Я осторожно положил его на заднее сиденье моей «Хонды» так, чтобы он мне на глаза не попадался во время поездки в Приходской Дом. Просто пялиться на него попахивало какой-то опасностью. Типа, он может вдруг мстительно заработать и стереть мой разум в наказание за то, что я четыре года позволял ему покрываться пылью.
Шелли была у себя в спальне, помещении, лишь немногим побольше тюремной камеры. Я знал, что Гектор с Ларри приезжали к ней за несколько часов до этого: они всегда наведывались с утра в субботу. Я так рассчитал свое посещение, чтобы приехать вскоре после них, чтоб у них была последняя возможность побыть с нею.
Я нашел ее сидящей в кресле-каталке лицом к окну. Как же мне хотелось, чтоб перед глазами у нее было хоть что-то прекрасное, чем можно было бы полюбоваться! Зеленый дубовый парк, площадка с фонтаном, скамейками и детьми. Увы, из ее комнаты была видна выжженная солнцем автостоянка да пара мусорных контейнеров.
На коленях у нее лежал плеер, голову охватывала пара наушников. Гектор всегда надевал ей наушники, чтоб она могла слушать музыку из фильма «Останься со мной»… песни, под которые они с Ларри танцевали, когда он еще не обжился в этой стране, а она только-только окончила школу.
Музыка, впрочем, давно отзвучала, и Шелли просто сидела, голова ее дергалась на шее, слюна стекала с подбородка, ей явно надо было поменять памперс.
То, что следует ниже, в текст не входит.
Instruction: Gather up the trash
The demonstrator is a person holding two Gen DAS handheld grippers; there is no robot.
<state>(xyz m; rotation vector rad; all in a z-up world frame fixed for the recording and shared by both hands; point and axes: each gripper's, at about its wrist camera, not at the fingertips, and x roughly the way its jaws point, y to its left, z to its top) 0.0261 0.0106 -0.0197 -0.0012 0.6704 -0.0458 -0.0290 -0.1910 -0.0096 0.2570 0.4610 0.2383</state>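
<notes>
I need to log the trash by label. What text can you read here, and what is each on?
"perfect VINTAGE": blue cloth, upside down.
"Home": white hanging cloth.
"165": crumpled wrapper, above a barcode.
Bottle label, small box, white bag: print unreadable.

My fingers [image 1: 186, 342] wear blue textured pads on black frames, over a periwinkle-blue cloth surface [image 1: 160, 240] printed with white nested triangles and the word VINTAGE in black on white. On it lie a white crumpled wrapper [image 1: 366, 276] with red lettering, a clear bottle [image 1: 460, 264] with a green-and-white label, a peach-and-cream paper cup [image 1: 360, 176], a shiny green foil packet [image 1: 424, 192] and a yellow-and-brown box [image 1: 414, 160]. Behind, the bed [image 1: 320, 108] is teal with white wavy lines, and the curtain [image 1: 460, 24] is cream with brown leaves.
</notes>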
Я это по запаху чувствовал. О, достоинство серебряных лет!
Я снял с нее наушники, развернул кресло, повернув лицом к кровати. Сел на матрас напротив нее так, что наши колени почти соприкасались.
– День рождения, – произнесла Шелли. Коротко глянула на меня и отвернулась. – День рождения. Чей день рождения?
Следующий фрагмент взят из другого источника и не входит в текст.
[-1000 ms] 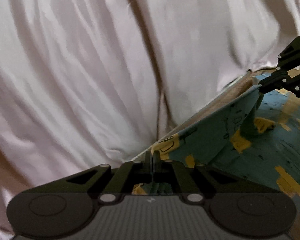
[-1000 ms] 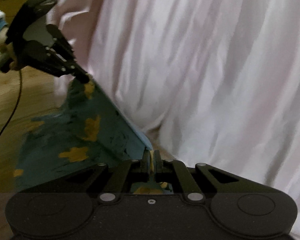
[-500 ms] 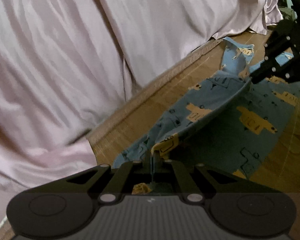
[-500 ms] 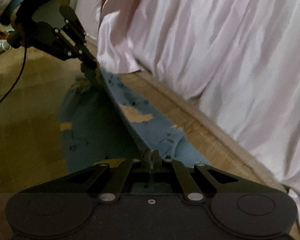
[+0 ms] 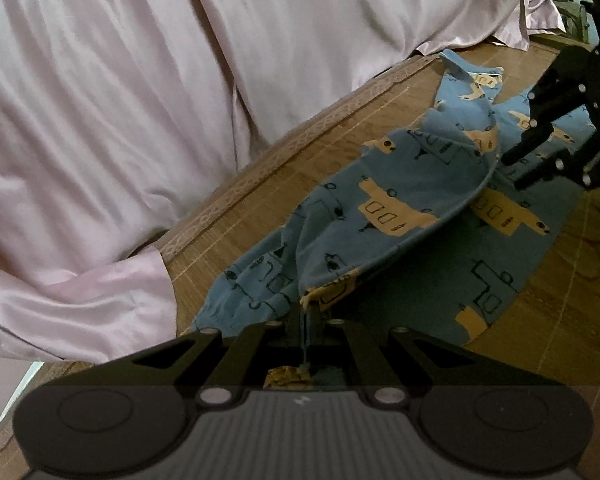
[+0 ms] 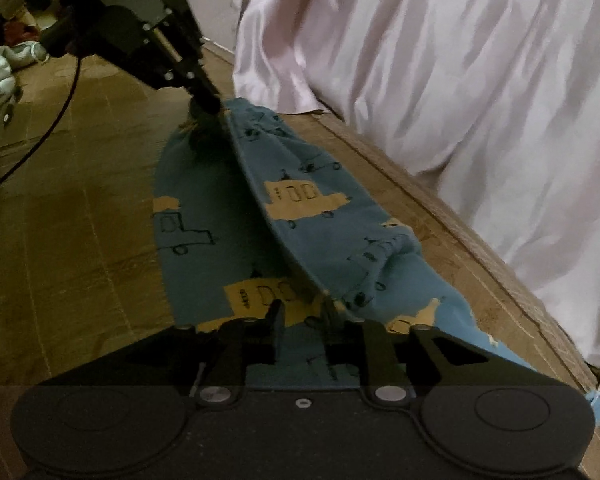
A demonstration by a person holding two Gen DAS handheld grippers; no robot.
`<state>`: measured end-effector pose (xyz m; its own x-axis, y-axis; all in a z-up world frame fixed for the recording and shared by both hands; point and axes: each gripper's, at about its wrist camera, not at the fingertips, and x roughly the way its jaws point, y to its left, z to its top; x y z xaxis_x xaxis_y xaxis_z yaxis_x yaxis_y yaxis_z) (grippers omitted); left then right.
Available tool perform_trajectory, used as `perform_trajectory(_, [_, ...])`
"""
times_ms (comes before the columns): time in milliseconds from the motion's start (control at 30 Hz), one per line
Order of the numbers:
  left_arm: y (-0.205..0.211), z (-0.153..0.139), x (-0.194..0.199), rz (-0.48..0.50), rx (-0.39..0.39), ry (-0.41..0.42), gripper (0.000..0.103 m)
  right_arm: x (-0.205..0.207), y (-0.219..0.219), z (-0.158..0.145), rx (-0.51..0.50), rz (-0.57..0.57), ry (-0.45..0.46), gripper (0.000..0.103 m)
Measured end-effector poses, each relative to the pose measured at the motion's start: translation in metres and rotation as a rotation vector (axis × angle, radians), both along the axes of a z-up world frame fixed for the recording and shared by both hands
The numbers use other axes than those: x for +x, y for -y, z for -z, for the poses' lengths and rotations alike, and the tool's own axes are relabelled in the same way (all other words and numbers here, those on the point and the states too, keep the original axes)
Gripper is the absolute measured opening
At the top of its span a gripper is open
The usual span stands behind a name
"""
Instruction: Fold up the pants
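The pants [image 5: 384,216] are lying on the floor [image 5: 260,204] beside the sheet [image 5: 140,100]. The left gripper [image 5: 306,314] is pinching their near edge, lifting it; the right gripper [image 6: 302,308] is gaping, gripping nothing, over them

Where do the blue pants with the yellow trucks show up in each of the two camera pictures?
Left wrist view: blue pants run from bottom centre to upper right.
Right wrist view: blue pants fill the centre, running up-left to the left gripper.
Shared landmark: pink bedsheet.
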<state>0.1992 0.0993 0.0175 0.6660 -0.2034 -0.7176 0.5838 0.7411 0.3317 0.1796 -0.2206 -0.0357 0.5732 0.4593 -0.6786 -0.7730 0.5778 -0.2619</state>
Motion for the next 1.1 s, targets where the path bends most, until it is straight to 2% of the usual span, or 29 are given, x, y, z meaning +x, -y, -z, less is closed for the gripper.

– Твой, – сказал я. – Это твой день рождения, Шелли. Можно я тебя сфотографирую? Можно мне сделать несколько снимков новорожденной? А потом… потом мы будем гасить свечи. Вместе загадаем желание и задуем их все-все.
Взгляд ее опять перескочил на меня, и в глазах ее вдруг появился почти мимолетный интерес.
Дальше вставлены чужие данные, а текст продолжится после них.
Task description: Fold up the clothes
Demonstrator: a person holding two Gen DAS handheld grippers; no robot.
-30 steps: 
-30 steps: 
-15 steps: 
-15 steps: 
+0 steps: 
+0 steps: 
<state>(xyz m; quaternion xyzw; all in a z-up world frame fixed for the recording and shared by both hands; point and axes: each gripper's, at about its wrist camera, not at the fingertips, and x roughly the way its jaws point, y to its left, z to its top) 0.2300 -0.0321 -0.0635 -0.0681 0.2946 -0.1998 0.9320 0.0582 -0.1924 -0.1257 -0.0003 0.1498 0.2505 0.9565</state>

– Снимки? О-о. О’кей. Браток.
Я сфотографировал ее. Вспыхнула вспышка. И еще раз.
И еще раз. И еще.
Снимки падали на пол и проявлялись: согбенная бабушка Шелли достает из духовки противень с финиковыми печеньями, в уголке ее рта торчит сигарета; черно-белый телевизор, детишки с ушами Микки-Мауса, прилаженными на головах; фамилия Бьюкс над телефонным номером, выписанная расплывающимися черными чернилами на поднятой розовой ладони; толстый карапуз со вздернутыми кулачками и джемом, размазанным по подбородку, Гекторовы волосы уже в путаной пене кудряшек.
Я снял немногим больше тридцати снимков, но последние три не проявились – поэтому я и узнал, что свое дело сделал. Снимки были серыми, ядовито пустыми, цвета надвигающейся грозы.
Когда я вставал, я плакал, молчаливо и порывисто, ощущая во рту вкус меди. Шелли резко подалась вперед, глаза ее были открыты, но ничего не видели. Дыхание ее сделалось натужным, прерывистым. Губы вытянулись в трубочку… как будто она вот-вот задует свечи на торте в честь дня рождения.
Я поцеловал Шелли в лоб, глубоко вдыхая запах комнаты, в которой она провела последние годы своей жизни: пыль, испражнения, разложение, неухоженность. Если я и презирал себя в тот момент, то не потому, что навел на нее фотоаппарат… а потому, что так долго ждал, чтобы сделать это.